Copy each line below that includes "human".

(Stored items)
* * *
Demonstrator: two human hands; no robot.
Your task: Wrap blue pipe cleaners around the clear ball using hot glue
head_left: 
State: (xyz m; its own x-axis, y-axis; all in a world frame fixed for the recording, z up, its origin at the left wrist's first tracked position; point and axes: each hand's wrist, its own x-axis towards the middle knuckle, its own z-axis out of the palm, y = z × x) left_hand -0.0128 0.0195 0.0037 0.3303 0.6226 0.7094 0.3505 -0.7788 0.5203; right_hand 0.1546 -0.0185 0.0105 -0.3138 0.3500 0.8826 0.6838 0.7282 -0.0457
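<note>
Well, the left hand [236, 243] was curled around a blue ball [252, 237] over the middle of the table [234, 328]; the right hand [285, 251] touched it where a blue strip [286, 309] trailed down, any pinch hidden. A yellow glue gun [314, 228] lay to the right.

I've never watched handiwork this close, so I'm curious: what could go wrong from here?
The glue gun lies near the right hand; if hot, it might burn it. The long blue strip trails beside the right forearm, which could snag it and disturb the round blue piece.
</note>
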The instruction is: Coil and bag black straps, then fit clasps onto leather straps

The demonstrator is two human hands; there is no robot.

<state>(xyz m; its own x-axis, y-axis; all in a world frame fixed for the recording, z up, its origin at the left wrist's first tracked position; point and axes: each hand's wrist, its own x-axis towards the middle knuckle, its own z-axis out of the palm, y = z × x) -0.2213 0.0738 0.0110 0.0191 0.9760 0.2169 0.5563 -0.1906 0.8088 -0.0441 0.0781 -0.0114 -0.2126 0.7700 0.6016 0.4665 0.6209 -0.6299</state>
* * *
- [RESPONSE TO THIS EXERCISE]
Demonstrator: two human hands; no robot.
The demonstrator is two human hands; there is no robot.

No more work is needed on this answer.